## What the exercise asks
Your answer must be the full listing below, restated word for word, with no pictures in it.

## Recorded data
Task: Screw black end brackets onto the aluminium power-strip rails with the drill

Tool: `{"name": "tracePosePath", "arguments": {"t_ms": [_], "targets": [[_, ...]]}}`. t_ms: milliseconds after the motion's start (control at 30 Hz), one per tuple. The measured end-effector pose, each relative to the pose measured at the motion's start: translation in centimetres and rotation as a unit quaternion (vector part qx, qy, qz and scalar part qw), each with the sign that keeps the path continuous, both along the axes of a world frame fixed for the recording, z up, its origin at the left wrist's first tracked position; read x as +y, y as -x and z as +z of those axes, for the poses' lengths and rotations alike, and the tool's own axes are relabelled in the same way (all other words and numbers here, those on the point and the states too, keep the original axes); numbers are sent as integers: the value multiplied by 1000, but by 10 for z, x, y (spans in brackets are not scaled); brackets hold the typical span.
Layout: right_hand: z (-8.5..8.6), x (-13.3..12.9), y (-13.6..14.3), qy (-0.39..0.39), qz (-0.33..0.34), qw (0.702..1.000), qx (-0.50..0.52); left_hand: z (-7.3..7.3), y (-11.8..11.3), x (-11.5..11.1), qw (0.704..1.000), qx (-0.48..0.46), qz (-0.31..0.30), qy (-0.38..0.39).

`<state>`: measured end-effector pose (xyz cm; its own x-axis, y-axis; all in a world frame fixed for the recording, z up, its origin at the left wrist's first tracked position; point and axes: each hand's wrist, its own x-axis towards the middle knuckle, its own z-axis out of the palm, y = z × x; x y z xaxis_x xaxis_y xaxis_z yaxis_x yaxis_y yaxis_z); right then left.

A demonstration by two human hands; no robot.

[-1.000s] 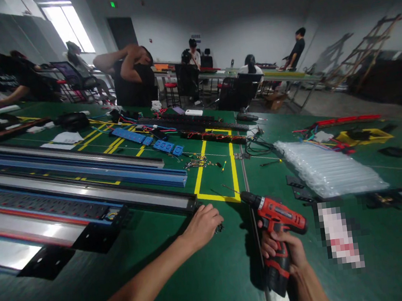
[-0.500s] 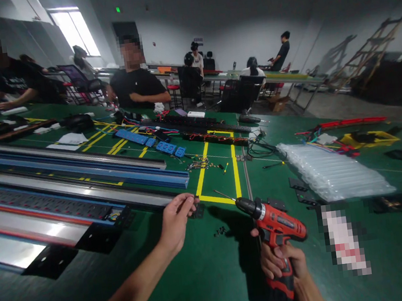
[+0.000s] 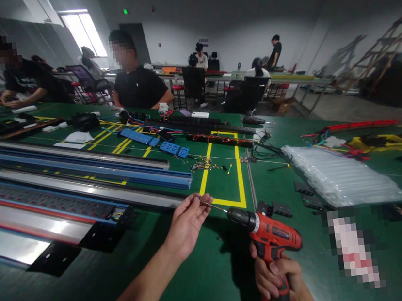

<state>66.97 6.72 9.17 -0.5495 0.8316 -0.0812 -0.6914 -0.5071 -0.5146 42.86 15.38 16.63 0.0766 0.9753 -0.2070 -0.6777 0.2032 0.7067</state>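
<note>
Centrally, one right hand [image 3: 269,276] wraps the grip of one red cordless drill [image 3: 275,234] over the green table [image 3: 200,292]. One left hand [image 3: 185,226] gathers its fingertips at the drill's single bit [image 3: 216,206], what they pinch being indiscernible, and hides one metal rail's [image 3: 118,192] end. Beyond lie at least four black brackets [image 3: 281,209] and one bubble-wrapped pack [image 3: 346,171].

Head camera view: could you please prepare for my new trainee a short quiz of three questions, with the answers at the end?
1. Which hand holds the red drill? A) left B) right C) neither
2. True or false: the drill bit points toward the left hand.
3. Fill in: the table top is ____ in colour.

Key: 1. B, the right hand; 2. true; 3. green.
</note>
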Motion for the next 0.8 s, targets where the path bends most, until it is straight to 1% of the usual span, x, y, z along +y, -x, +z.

## Written response
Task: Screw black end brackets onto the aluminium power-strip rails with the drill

Tool: `{"name": "tracePosePath", "arguments": {"t_ms": [_], "targets": [[_, ...]]}}`. t_ms: milliseconds after the motion's start (control at 30 Hz), one per tuple. The measured end-effector pose, each relative to the pose measured at the motion's start: translation in centimetres and rotation as a unit quaternion (vector part qx, qy, qz and scalar part qw), each with the sign that keeps the path continuous, both along the axes of a world frame fixed for the recording, z up, its origin at the left wrist's first tracked position; read x as +y, y as -x and z as +z of those axes, for the poses' lengths and rotations alike, and the tool's own axes are relabelled in the same way (all other words and numbers here, those on the point and the states too, keep the original axes); numbers are sent as integers: the value multiplied by 1000, but by 10 for z, x, y (spans in brackets are not scaled); brackets hold the typical span.
Layout: right_hand: z (-8.5..8.6), x (-13.3..12.9), y (-13.6..14.3), qy (-0.39..0.39), qz (-0.33..0.34), qw (0.702..1.000), qx (-0.50..0.52); left_hand: z (-7.3..7.3), y (-11.8..11.3), x (-11.5..11.1), qw (0.704..1.000), qx (-0.48..0.46), qz (-0.31..0.30), qy (-0.38..0.39).

`<state>`: measured end-effector pose (xyz cm; its own x-axis, y-axis; all in a world frame fixed for the recording, z up, its origin at the left wrist's first tracked position; point and axes: each hand's wrist, its own x-axis towards the middle knuckle, its own z-axis out of the palm, y = z × x; x y z xaxis_x xaxis_y xaxis_z yaxis_x yaxis_y yaxis_z); right then left.

A demonstration by two human hands; no robot.

[-1.000s] 
[-0.500s] 
[+0.000s] 

<state>66.97 6.72 9.17 -0.5495 0.8316 -0.0812 -0.6914 -0.5071 -0.5146 42.86 15.38 16.63 0.0766 0.9753 -0.2070 -0.6777 0.2032 0.7067</state>
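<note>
Centrally, one right hand [image 3: 269,276] wraps the grip of one red cordless drill [image 3: 275,234] over the green table [image 3: 200,292]. One left hand [image 3: 185,226] gathers its fingertips at the drill's single bit [image 3: 216,206], what they pinch being indiscernible, and hides one metal rail's [image 3: 118,192] end. Beyond lie at least four black brackets [image 3: 281,209] and one bubble-wrapped pack [image 3: 346,171].

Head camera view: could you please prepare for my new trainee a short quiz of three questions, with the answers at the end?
1. Which hand holds the red drill? A) left B) right C) neither
2. True or false: the drill bit points toward the left hand.
3. Fill in: the table top is ____ in colour.

Key: 1. B, the right hand; 2. true; 3. green.
</note>
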Motion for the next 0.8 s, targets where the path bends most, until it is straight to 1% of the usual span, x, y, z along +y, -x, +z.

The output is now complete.